Activate SSL connection in MySQL

Secure connection? Today we will explore an interesting task about activating and using SSL connection in MySQL. We will provide all necessary scripts and commands to re-play all steps. So assume that we have CentOS 6.5 with OpenSSL and MySQL already installed:

[root@linuxsrv3 ~]# mysql --version 
mysql Ver 14.14 Distrib 5.6.17, for Linux (x86_64) using EditLine wrapper
[root@linuxsrv3 ~]# mysql -u root -p 
Enter password: 
Welcome to the MySQL monitor. Commands end with ; or g.

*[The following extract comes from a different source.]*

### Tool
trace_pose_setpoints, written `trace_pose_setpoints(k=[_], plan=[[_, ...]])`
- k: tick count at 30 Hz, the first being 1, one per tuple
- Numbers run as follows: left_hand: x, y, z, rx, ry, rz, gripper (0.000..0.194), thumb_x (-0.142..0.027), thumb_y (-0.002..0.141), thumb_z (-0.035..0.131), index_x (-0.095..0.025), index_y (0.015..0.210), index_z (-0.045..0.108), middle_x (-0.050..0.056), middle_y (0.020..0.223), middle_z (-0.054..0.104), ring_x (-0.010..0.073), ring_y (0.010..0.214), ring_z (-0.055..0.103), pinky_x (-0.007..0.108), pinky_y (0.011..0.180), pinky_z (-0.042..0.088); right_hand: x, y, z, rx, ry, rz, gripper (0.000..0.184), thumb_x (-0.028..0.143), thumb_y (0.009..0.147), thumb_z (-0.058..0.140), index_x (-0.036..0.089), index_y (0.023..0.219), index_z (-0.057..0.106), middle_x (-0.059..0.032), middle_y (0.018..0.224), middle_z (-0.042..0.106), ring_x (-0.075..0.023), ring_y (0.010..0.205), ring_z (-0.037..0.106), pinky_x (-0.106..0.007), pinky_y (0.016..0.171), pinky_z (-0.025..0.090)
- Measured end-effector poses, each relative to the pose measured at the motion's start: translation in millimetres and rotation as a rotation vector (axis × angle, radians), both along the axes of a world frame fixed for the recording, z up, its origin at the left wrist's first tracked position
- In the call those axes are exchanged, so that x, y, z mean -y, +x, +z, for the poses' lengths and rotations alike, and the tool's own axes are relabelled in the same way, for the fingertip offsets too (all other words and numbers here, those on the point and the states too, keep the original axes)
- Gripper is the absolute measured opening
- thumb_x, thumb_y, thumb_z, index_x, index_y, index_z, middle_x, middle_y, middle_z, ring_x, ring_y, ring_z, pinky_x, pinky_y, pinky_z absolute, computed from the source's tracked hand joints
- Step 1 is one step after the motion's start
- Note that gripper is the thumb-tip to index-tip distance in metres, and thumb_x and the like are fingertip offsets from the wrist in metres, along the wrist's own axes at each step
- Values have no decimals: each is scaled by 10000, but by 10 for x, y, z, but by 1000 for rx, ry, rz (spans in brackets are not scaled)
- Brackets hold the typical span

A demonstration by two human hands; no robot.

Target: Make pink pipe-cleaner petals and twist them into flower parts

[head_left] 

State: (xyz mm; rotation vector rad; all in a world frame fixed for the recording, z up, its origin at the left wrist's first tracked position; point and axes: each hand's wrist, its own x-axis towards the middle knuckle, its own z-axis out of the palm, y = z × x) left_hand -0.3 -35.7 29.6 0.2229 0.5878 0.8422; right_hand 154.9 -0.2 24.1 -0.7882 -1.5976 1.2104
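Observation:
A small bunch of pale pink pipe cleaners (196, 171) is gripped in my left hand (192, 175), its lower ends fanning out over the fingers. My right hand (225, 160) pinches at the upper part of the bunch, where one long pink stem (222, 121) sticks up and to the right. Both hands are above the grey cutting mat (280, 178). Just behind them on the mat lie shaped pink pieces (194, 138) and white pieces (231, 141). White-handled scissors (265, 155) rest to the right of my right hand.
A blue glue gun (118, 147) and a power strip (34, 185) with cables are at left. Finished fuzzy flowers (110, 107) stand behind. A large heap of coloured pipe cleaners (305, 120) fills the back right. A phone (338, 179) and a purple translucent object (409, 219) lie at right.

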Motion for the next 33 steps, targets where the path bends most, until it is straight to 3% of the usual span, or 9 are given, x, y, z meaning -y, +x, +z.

Your MySQL connection id is 2 Server version: 5.6.17-log MySQL Community Server (GPL) 
[root@linuxsrv3 ~]# openssl version 
OpenSSL 1.0.1e-fips 11 Feb 2013
[root@linuxsrv3 ~]# rpm -qf `which openssl` 
openssl-1.0.1e-16.el6_5.7.x86_64 

Our test host is a Virtual Machine with static ip address: 192.168.1.77. The rest of contents of this article is quite straight just follow commands:

    ### Create Environment ### 
    [root@linuxsrv3 ~]# cd /etc/ 
    [root@linuxsrv3 etc]# mkdir mysql_ssl_certs 
    [root@linuxsrv3 etc]# ls -ld mysql_ssl_certs/ 
    drwxr-xr-x. 2 root root 4096 2014-05-27 17:33 mysql_ssl_certs/ 
    ### Create CA certificates ### 
    [root@linuxsrv3 etc]# cd mysql_ssl_certs/ 

    # 1 
    [root@linuxsrv3 mysql_ssl_certs]# openssl genrsa 2048 > ca-key.pem
    Generating RSA private key, 2048 bit long modulus ..............+++ .......................+++ e is 65537 (0x10001) 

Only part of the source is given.